_Required action:_ Below is a listing to repeat exactly, with its pictures left out.

_Data provided:_
_____
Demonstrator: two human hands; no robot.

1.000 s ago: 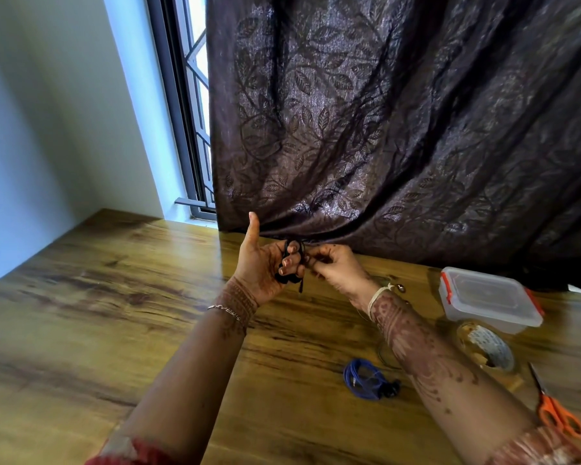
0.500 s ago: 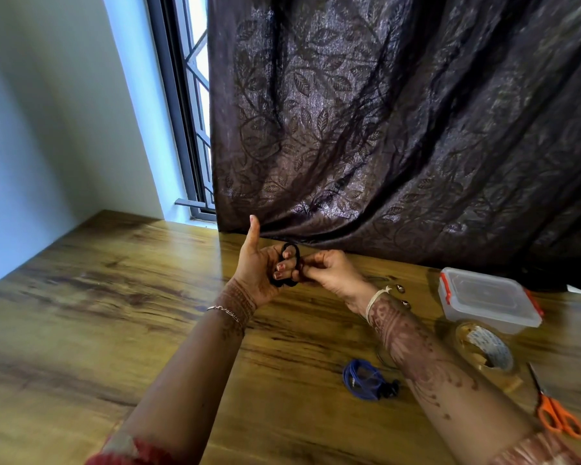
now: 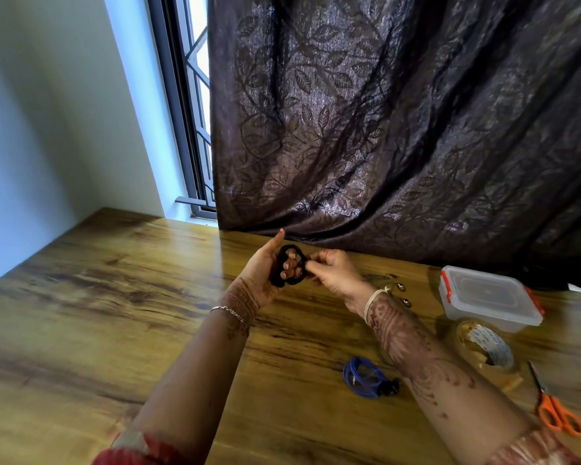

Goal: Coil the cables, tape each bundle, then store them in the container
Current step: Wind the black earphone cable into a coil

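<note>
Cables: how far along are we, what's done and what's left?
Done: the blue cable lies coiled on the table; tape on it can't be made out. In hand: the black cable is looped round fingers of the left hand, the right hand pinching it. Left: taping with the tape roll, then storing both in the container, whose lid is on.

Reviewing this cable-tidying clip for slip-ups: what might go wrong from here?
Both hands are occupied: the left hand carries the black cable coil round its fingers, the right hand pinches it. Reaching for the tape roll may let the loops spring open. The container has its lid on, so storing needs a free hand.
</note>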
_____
_Answer area:_
Demonstrator: two human hands; no robot.

1.000 s ago: 
0.500 s ago: 
now: 

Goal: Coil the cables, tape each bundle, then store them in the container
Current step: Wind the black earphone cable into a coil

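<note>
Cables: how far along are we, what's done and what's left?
Done: the blue cable lies coiled on the table; tape on it can't be made out. In hand: the black cable is looped round fingers of the left hand, the right hand pinching it. Left: taping with the tape roll, then storing both in the container, whose lid is on.

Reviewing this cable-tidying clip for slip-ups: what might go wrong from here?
Both hands are occupied: the left hand carries the black cable coil round its fingers, the right hand pinches it. Reaching for the tape roll may let the loops spring open. The container has its lid on, so storing needs a free hand.
</note>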

Nothing more remains to be done for this exercise.